Biliyor musunuz, Kudüs’te doğan ve Mescid-i Aksa’ya girmesi yasak olan kardeşlerimiz var. Biz başka ülkeden gelip girebiliyorken, onlar ezan sesini duyup avluya giremiyor. Bütün Filistin halkı için geçerli değil bu kural. Ama bir kısmı için de çok kahredici. Bizim gidip orada namaz kılmamız yasak değilken ve başka nelere hem zaman hem para buluyorken gitmemek, olacak iş mi arkadaşlar…
Mescid-i Aksa’daki kardeşlerimiz; zorluklara, sıkıntılara, tehlikelere rağmen Aksa’mızı korumak için orayı terk etmiyorlar. Ne para ne güç, onları hiçbir şey yıldırmıyor. Herkes sürekli Kur’an okuyor ve ellerinde ne varsa ikram ediyor. Bir de.. bizi görünce gözlerinin içi gülüyor. Nasıl seviniyorlar bir görseniz şaşar kalırsınız. Mehmet Esmer dayım hepimizi götürünce ne demek istediğimi anlayacaksınız. Bizim oraya gitmemiz onlara umut ve güç oluyor. Zorluklarına biraz olsun hafiflik oluyor. Kardeşleri olarak gülümsemek, orada namaz kılmak, cemaate dahil olmak, ellerini tutmak, sohbet etmek; onlara nasıl moral oluyor bir bilseniz.

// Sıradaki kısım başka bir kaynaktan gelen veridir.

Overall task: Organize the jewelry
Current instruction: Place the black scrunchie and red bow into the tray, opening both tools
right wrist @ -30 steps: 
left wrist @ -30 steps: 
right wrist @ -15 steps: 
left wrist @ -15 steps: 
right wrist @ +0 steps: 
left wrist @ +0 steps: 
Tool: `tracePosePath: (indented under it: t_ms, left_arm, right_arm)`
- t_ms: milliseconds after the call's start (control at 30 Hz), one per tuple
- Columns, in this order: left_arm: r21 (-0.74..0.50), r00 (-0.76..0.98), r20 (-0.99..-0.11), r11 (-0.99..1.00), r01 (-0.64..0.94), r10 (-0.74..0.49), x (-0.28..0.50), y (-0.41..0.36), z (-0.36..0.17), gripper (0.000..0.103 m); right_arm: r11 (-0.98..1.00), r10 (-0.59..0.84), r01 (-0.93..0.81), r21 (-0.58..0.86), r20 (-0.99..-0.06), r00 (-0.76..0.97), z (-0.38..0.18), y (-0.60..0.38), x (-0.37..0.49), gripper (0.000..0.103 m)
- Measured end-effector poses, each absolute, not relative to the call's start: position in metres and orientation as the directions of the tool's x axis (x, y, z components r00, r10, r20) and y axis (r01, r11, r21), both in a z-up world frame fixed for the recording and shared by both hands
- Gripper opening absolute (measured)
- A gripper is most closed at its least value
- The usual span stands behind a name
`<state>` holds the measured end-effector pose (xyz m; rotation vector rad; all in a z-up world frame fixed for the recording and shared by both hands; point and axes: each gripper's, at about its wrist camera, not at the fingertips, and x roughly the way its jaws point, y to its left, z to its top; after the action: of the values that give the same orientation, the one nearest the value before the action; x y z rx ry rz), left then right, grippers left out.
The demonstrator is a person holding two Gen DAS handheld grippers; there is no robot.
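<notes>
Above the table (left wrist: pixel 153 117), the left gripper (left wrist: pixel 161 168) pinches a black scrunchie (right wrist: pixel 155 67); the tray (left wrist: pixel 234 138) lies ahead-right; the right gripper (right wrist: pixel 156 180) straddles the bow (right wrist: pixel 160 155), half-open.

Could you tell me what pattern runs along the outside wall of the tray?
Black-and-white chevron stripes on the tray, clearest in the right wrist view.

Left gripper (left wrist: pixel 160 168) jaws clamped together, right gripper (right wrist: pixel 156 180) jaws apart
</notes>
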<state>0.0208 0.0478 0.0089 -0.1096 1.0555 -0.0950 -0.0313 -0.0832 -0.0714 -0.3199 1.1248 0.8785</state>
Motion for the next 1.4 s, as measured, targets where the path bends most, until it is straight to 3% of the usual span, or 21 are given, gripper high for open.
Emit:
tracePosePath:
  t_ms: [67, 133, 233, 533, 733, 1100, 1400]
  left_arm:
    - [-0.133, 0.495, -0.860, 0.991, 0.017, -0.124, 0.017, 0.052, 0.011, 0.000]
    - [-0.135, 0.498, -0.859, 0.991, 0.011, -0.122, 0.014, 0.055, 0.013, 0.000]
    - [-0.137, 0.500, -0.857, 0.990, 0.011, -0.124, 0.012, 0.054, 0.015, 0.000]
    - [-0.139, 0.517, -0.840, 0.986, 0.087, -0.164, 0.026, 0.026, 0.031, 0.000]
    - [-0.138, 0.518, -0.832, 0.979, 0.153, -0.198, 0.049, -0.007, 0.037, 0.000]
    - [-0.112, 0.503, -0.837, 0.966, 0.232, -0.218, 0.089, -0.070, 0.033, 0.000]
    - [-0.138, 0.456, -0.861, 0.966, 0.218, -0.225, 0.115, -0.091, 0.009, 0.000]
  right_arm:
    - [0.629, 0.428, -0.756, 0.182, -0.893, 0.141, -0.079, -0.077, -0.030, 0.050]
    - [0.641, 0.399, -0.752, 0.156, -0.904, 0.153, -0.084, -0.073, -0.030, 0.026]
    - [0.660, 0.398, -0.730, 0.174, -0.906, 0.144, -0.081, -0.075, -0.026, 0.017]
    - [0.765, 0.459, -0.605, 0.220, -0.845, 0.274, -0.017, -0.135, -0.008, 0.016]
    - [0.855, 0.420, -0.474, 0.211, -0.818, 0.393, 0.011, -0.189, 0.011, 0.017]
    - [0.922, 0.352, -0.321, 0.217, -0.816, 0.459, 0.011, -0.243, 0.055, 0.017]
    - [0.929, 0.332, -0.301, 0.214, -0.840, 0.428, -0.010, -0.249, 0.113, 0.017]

E arkadaşlar, kardeşlerimizi bu şerefli yükünü biraz olsun bölüşmemiz gerekmez mi? Bu kadarını olsak yapmamız gerekmez mi? Nasıl ki onlar orada direniyor, bizim de oraya gidip onları sevindirmek, ellerinden tutmak kardeşliğimizin gereği değil mi? Yine çok heyecanlandım, kusura bakmayın. Mümkün olsa şimdi uçup gideceğim! Tutmayın beniiiiii!